*ASSIGNMENT*
Only the number is needed: how many lines of the entries below contain the word "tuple".

[Collection entries]
============

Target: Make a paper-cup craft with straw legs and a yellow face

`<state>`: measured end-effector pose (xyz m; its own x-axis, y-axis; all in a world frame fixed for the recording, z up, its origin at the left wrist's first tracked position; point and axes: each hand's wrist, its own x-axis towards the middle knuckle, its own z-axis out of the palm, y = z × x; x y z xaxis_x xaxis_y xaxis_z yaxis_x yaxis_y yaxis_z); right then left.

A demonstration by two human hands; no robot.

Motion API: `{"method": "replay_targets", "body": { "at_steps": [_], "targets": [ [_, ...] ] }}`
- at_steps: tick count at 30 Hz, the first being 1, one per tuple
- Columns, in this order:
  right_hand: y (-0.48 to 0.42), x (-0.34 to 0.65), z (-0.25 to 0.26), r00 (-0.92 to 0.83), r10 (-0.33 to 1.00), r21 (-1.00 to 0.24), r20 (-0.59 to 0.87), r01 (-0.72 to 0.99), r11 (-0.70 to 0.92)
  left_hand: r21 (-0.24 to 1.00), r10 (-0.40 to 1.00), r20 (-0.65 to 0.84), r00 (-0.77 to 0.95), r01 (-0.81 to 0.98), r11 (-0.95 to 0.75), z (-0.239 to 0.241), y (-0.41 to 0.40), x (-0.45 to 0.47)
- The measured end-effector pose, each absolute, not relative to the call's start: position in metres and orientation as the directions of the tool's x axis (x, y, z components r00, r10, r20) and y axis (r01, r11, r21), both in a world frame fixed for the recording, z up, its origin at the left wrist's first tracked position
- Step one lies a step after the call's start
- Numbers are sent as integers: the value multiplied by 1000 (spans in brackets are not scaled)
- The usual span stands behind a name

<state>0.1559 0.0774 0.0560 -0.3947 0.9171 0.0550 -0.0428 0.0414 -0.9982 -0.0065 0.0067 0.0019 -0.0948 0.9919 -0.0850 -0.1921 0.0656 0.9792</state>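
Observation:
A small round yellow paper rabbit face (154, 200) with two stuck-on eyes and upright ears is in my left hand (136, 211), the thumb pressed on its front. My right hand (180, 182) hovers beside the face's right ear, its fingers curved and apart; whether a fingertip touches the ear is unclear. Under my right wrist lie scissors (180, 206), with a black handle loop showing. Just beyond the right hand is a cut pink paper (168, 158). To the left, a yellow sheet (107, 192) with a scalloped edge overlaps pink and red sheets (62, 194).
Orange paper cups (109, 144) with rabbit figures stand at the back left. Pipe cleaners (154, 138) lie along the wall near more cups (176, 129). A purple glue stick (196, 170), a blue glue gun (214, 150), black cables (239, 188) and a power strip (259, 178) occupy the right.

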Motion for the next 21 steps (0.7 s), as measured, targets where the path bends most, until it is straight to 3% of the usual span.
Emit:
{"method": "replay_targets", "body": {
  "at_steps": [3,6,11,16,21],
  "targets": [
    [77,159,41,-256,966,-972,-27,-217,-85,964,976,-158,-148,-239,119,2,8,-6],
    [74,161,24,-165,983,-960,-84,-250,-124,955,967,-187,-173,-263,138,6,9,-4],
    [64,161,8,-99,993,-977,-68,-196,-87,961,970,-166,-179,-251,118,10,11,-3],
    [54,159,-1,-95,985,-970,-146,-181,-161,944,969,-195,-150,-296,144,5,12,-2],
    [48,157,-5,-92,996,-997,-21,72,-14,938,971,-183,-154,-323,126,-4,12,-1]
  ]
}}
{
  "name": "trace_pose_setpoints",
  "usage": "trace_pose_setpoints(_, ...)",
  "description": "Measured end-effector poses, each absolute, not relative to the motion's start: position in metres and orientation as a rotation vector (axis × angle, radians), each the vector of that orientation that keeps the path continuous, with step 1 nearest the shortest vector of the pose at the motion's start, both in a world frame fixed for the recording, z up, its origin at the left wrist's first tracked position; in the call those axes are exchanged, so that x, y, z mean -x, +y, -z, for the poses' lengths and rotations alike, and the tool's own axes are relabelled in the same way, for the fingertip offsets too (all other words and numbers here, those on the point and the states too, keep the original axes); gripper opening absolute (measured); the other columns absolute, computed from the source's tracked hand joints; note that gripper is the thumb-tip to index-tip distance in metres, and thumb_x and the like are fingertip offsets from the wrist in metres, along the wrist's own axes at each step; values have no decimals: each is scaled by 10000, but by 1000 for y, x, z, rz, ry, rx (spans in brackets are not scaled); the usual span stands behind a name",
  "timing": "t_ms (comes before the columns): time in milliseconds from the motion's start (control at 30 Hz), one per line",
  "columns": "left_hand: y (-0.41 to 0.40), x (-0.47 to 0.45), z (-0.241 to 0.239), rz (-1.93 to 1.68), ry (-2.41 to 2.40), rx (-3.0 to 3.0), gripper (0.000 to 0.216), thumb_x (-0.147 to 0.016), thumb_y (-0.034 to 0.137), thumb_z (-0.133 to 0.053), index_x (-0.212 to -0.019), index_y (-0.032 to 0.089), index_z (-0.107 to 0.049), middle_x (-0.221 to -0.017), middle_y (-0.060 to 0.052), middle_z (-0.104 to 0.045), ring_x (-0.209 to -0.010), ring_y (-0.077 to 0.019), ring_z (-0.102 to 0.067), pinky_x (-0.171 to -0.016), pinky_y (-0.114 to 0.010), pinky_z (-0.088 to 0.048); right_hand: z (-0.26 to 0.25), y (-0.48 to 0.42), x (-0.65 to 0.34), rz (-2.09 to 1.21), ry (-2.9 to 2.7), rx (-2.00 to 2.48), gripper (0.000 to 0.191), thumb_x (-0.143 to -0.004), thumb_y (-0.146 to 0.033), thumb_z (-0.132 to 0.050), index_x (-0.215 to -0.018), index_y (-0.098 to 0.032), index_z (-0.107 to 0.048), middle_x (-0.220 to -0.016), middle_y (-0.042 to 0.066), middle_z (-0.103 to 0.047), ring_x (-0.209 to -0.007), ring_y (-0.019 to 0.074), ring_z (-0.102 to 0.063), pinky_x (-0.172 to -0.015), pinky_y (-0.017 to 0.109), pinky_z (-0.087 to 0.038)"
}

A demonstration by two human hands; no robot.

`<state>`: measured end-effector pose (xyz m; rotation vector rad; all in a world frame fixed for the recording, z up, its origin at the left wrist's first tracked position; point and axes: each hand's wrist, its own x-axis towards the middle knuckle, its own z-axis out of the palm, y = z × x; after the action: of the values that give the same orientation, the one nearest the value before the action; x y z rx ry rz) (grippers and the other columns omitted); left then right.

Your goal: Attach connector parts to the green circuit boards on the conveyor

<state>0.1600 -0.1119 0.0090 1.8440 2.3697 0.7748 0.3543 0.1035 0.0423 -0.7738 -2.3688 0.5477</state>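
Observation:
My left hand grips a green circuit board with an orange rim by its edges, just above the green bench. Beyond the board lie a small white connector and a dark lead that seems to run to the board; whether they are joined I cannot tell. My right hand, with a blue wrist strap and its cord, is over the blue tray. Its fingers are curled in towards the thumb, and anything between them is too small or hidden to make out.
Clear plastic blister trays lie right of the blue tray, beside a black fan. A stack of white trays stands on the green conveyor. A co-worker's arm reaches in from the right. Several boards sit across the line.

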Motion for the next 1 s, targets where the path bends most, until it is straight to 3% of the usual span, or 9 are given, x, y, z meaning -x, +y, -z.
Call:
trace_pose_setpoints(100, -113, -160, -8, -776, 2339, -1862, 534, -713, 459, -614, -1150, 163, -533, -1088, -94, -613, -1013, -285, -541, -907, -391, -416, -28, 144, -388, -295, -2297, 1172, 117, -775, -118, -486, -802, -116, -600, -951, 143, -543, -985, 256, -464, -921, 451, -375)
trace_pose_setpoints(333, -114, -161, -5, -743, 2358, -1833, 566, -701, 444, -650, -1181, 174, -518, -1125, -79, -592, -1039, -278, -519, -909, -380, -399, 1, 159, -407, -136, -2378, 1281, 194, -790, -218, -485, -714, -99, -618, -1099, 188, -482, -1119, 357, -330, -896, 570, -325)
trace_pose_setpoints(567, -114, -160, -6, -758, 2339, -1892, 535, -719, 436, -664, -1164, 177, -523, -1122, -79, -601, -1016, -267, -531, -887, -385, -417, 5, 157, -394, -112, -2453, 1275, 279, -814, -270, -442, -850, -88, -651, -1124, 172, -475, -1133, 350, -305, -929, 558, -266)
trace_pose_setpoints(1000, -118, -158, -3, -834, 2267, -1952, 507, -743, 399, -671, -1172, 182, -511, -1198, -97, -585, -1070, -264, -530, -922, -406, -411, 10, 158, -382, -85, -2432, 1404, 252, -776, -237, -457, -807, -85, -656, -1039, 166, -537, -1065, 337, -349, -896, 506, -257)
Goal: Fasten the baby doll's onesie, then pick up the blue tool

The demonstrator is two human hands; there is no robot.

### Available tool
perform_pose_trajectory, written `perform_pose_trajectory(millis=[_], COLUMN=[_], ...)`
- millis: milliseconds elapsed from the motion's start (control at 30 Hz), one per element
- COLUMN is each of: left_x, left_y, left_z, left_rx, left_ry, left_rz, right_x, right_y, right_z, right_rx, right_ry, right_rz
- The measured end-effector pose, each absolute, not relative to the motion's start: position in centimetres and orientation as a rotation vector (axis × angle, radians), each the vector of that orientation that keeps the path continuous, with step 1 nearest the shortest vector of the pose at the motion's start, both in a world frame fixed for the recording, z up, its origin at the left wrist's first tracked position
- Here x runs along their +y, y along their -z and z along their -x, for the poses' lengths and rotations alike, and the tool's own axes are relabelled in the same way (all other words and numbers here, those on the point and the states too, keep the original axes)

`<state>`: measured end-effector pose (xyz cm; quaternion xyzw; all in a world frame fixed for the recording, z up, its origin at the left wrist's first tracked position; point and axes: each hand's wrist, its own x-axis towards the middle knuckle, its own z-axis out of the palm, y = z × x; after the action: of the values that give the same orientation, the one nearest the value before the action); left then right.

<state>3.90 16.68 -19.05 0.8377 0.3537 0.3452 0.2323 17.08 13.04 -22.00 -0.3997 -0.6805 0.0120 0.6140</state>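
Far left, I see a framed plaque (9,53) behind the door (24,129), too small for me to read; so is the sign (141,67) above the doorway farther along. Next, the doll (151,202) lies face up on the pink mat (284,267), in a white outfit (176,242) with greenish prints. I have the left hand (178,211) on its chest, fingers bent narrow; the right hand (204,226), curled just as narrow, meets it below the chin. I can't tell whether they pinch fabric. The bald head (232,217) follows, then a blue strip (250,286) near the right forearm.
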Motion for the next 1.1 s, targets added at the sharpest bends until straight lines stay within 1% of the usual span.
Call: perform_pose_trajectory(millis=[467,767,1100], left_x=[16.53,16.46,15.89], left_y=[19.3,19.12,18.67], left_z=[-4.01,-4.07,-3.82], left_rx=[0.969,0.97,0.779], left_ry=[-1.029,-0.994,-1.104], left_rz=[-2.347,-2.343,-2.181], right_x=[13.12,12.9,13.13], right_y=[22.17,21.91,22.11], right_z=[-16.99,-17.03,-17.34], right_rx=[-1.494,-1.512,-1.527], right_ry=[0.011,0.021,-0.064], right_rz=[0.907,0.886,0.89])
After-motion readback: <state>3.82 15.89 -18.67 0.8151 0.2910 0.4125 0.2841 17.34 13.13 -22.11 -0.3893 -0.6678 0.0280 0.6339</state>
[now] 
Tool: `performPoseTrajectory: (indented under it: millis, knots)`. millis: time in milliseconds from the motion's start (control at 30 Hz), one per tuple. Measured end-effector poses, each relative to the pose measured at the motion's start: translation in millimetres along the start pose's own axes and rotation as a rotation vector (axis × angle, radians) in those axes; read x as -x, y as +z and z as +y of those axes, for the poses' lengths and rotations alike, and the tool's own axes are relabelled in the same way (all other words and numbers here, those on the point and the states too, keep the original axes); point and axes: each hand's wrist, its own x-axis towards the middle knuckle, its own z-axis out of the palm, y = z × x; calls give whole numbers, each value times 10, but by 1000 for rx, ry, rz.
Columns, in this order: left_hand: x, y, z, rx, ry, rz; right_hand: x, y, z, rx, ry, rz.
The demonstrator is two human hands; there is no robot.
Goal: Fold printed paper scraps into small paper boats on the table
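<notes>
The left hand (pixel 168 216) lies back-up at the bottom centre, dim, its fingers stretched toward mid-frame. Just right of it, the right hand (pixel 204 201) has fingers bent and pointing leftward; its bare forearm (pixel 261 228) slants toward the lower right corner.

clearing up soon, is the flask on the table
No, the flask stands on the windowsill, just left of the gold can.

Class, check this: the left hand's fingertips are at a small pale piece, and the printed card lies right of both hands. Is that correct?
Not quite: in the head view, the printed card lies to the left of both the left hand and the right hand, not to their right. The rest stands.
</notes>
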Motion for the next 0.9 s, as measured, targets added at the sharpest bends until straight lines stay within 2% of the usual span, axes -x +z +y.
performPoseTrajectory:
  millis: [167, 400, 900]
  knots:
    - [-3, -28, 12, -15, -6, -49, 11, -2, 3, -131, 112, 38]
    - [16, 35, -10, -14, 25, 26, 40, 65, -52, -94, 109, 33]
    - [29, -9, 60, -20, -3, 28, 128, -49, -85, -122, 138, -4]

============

*WRITTEN ANSWER*
2